▸ Task item:
Would you repeat exactly the part of the listing below that runs from the line containing "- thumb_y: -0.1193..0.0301" down to the line containing "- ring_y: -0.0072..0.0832", inclusive, and nothing else?

**** Input for this task

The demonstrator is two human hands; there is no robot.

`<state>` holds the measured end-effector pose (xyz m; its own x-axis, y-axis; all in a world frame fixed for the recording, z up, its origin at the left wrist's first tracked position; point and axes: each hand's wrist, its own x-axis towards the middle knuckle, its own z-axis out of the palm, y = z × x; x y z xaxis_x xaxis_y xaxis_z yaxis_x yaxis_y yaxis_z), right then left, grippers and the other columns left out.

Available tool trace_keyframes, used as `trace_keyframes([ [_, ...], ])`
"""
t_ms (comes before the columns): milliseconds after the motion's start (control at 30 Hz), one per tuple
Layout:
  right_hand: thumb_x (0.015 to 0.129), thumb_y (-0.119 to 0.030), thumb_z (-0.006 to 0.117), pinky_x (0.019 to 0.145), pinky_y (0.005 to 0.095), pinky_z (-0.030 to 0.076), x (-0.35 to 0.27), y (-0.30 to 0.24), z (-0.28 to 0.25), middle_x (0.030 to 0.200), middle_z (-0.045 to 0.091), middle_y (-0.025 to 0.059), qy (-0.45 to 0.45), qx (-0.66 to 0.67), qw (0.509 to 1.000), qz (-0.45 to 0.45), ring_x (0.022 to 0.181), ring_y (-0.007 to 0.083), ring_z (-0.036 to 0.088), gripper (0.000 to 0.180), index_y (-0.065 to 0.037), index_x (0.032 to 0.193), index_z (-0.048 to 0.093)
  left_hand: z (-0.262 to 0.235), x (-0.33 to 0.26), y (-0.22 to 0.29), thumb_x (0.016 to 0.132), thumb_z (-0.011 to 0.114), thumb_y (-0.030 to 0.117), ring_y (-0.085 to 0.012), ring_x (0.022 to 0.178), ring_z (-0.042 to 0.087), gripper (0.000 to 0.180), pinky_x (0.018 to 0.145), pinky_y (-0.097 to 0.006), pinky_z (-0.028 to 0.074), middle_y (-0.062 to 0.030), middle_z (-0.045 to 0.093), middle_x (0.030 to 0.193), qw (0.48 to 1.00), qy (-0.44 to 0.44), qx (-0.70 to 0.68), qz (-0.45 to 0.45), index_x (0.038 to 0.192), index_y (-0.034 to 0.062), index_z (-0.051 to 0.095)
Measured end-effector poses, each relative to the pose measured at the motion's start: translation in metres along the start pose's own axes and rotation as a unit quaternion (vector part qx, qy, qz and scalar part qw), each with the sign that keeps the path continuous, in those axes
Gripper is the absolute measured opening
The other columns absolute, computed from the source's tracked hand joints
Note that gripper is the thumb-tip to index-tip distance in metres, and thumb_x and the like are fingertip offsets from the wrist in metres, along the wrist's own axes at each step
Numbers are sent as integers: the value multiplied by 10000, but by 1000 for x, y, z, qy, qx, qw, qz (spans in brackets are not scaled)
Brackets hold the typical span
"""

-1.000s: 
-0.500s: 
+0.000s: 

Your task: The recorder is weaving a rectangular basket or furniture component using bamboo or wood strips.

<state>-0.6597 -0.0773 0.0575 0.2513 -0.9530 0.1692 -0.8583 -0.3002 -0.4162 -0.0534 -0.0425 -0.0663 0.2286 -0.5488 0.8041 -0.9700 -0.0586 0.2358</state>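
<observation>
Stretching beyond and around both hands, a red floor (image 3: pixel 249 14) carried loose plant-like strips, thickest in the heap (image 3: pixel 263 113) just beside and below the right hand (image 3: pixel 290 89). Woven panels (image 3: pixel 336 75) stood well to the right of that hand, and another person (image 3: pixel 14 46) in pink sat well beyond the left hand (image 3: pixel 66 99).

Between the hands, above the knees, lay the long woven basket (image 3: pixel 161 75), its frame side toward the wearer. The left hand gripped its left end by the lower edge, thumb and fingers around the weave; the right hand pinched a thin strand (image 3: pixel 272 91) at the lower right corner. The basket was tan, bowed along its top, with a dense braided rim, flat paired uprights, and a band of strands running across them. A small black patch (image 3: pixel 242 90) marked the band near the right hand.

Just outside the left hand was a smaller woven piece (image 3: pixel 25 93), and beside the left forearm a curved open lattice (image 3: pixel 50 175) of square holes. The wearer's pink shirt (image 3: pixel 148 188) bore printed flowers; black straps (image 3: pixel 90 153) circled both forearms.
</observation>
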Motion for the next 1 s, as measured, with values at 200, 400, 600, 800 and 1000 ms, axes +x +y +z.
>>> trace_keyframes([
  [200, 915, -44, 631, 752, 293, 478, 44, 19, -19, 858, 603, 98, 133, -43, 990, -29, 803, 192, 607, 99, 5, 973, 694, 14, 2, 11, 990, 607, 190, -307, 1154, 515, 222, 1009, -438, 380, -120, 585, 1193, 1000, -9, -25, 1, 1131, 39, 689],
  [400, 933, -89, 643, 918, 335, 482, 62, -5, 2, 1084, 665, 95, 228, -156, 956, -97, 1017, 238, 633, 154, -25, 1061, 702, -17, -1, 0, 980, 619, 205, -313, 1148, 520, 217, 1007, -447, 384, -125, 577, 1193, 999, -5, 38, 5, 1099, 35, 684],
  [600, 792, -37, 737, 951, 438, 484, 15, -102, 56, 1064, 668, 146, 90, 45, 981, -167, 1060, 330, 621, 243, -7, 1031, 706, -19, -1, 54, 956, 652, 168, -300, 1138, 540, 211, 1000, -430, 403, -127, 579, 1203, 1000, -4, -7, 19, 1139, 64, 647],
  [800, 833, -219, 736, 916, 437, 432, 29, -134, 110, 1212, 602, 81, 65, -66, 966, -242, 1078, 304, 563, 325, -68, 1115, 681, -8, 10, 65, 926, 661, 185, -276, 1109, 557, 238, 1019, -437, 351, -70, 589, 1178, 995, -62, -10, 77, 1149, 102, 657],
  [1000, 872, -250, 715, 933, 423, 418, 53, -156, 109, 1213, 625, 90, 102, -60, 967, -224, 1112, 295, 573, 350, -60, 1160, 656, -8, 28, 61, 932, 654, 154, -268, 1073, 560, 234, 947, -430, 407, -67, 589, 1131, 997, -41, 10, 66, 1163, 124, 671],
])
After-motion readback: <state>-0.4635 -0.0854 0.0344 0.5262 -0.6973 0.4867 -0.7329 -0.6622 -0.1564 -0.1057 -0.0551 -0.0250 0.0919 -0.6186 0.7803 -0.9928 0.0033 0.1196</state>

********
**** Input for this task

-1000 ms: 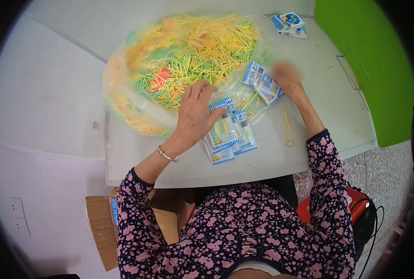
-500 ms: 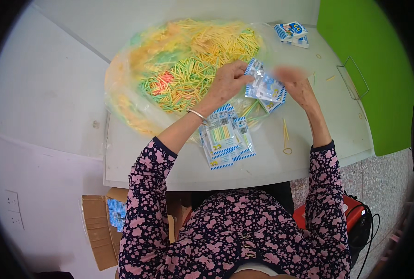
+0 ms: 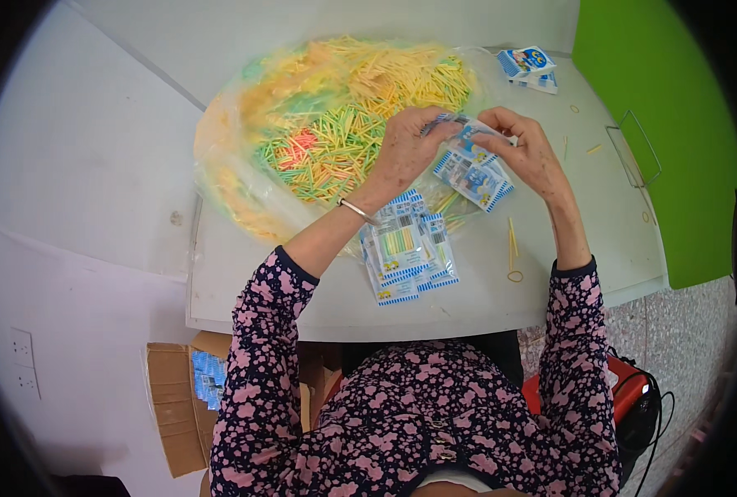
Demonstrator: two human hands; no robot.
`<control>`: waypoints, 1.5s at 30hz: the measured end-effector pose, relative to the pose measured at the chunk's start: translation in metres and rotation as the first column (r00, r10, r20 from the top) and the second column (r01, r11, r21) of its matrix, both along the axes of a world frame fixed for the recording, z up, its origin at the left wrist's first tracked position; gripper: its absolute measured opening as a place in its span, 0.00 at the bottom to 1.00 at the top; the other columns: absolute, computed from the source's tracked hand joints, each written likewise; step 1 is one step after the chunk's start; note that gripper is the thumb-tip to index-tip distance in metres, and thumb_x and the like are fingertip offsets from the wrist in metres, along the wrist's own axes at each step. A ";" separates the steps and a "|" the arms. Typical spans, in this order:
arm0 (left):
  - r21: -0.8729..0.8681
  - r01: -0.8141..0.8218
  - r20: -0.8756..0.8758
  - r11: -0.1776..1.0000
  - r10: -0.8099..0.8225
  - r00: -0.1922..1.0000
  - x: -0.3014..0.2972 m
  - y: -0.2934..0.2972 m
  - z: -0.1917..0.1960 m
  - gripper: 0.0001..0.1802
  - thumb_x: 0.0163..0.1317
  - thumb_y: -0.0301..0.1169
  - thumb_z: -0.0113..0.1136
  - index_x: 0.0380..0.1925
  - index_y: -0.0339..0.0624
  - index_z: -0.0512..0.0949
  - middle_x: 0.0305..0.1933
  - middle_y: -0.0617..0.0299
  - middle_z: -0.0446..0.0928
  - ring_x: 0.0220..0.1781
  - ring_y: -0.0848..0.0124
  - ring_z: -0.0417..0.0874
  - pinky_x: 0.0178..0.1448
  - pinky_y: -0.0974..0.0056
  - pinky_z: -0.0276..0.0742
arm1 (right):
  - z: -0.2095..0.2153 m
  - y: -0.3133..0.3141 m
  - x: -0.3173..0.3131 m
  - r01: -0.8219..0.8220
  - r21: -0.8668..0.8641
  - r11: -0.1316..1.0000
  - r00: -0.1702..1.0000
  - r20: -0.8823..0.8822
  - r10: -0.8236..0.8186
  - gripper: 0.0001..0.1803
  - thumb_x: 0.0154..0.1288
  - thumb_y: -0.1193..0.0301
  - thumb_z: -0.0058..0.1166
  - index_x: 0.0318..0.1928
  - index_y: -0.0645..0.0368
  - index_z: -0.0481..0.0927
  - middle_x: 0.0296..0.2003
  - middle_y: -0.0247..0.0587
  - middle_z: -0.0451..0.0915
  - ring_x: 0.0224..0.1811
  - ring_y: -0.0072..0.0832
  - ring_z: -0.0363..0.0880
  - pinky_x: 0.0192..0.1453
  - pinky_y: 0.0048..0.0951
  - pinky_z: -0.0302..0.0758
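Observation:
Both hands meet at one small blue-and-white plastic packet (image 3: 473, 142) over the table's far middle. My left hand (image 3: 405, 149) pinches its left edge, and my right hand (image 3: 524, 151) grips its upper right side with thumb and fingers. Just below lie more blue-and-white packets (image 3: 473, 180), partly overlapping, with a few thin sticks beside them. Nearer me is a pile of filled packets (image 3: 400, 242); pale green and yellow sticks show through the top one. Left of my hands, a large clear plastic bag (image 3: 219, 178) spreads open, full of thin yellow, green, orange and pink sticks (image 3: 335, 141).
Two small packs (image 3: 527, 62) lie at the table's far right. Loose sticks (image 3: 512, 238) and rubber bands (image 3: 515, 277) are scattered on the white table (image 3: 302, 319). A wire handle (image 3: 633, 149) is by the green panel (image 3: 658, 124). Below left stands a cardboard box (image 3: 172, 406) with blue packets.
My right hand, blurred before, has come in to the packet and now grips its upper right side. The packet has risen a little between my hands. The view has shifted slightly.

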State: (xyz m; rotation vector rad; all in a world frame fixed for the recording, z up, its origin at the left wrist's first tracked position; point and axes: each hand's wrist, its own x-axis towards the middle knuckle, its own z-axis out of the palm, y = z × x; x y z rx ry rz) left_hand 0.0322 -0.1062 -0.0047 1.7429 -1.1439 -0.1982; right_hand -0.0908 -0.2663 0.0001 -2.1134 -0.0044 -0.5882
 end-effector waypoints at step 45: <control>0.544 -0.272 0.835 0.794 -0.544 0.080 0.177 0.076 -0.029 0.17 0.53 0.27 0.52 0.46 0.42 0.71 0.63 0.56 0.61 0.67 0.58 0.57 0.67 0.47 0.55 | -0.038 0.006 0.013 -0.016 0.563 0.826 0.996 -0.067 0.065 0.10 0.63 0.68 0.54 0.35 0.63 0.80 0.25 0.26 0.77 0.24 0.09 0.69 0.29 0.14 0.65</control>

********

▸ Answer for this exercise:
  - thumb_y: -0.1193..0.0301
  - thumb_z: -0.0058..0.1166
  - index_x: 0.0318..0.1928
  - index_y: -0.0645..0.0368
  - index_z: -0.0481..0.0927
  - middle_x: 0.0296..0.2003
  - middle_y: -0.0247..0.0587
  - middle_z: -0.0451..0.0915
  - ring_x: 0.0224..0.1811
  - ring_y: -0.0072..0.0832

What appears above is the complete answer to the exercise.